On est même en mesure aujourd’hui d’accuser un certain nombre d’agens toxiques ou infectieux d’être capables de déterminer les mêmes prédispositions morbides que l’hérédité, grâce à l’influence qu’ils exercent sur les générateurs. C’est ainsi qu’on peut attribuer à l’alcoolisme chronique, au saturnisme, au morphinisme et à d’autres intoxications chroniques des parens un grand nombre d’affections nerveuses et de psychopathies qui se développent chez les enfans, à des âges divers, en leur conférant des caractères tout à fait différens de caractères acquis de leurs parens. Des intoxications aiguës et passagères peuvent avoir le même effet : l’ivresse des parens au moment de la conception ou pendant la gestation a été accusée, et à bon droit, de produire chez les enfans l’imbécillité, l’idiotie, l’épilepsie, etc.
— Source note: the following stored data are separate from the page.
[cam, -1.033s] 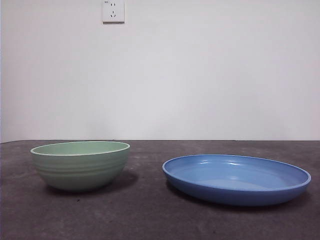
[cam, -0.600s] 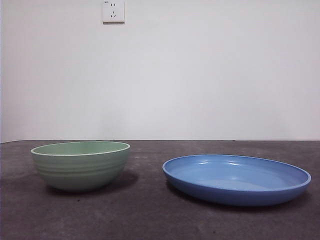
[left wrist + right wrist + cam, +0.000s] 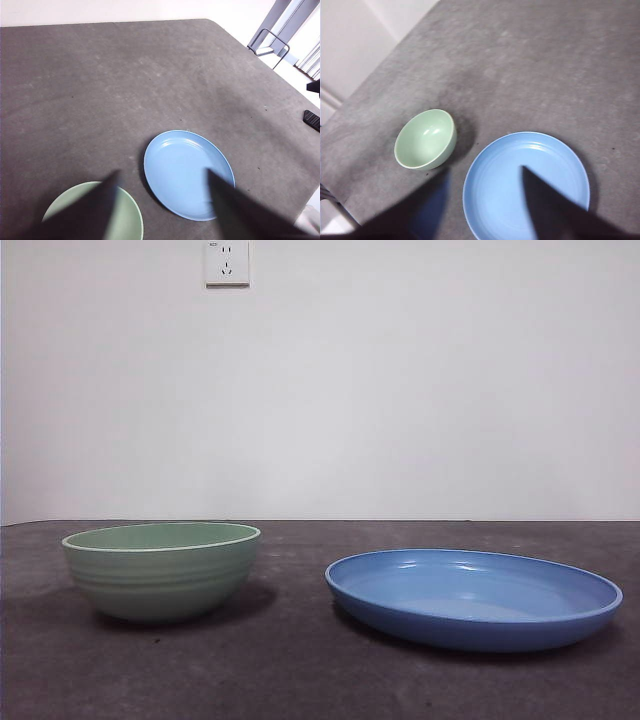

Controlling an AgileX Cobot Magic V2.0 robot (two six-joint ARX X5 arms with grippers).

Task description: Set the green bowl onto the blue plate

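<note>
- Nothing has shifted since the earlier frames: green bowl (image 3: 161, 570) and blue plate (image 3: 472, 597) sit side by side on the dark surface (image 3: 290, 660), near but apart.
- Both hands hover high, jaws apart and empty: left hand (image 3: 162, 200), right hand (image 3: 485, 197).
- Next, I'd say: drop one jaw inside the bowl's rim and one outside, pinch firmly, and lift level.

The green bowl (image 3: 161, 570) and blue plate (image 3: 473, 598) are seen level from the front (and from high above by both wrist views).
</note>
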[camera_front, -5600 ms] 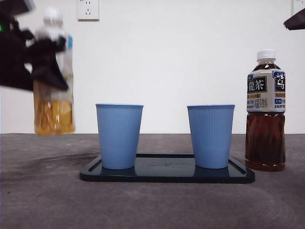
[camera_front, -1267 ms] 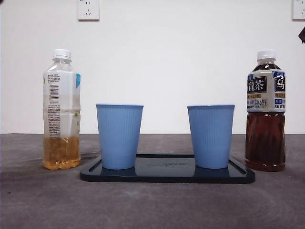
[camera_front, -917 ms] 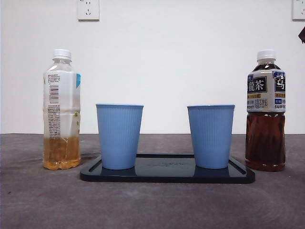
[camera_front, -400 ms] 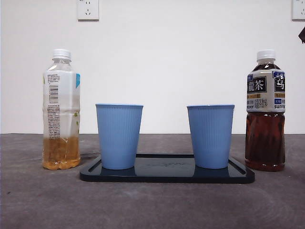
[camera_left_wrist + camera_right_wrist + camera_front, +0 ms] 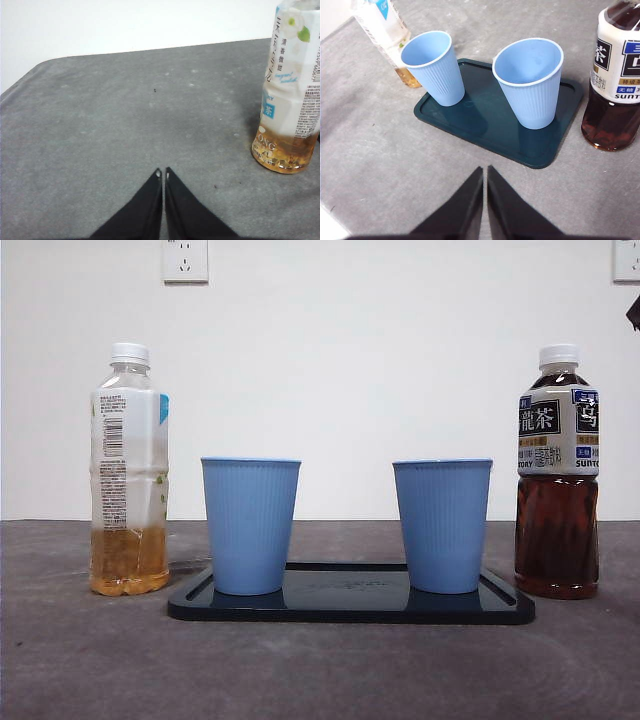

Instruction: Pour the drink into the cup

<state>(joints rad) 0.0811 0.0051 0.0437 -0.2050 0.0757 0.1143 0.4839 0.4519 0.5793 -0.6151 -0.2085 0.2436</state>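
Compared with before, the yellow bottle (image 5: 129,470) stands released, both grippers (image 5: 162,174) (image 5: 485,171) pressed together, dark bottle (image 5: 557,472) still capped and unpoured.

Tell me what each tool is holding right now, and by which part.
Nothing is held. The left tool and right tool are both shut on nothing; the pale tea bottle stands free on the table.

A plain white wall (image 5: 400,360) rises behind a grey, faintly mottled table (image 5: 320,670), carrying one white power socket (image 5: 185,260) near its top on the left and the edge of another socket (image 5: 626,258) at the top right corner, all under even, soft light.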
Ce que fait l’ivresse toxique, l’ivresse émotionnelle peut le produire. Les émotions aiguës ou chroniques de la mère pendant la gestation peuvent sans aucun doute avoir une influence nocive sur l’enfant en déterminant des troubles de développement qui pourront se manifester, soit par des anomalies de formes, soit par des troubles fonctionnels qui trahissent des anomalies de structure. La mauvaise alimentation, une hygiène défectueuse, en agissant directement sur la nutrition de la mère, peuvent avoir les mêmes effets. Toutes ces conditions peuvent enfin se trouver accumulées dans certaines circonstances où on voit apparaître un grand nombre d’enfans défectueux ou mort-nés. L’opinion populaire ne se trompe guère dans son interprétation quand elle dit par exemple : c’est un enfant du siège, pour expliquer en même temps sa défectuosité et l’absence d’hérédité morbide.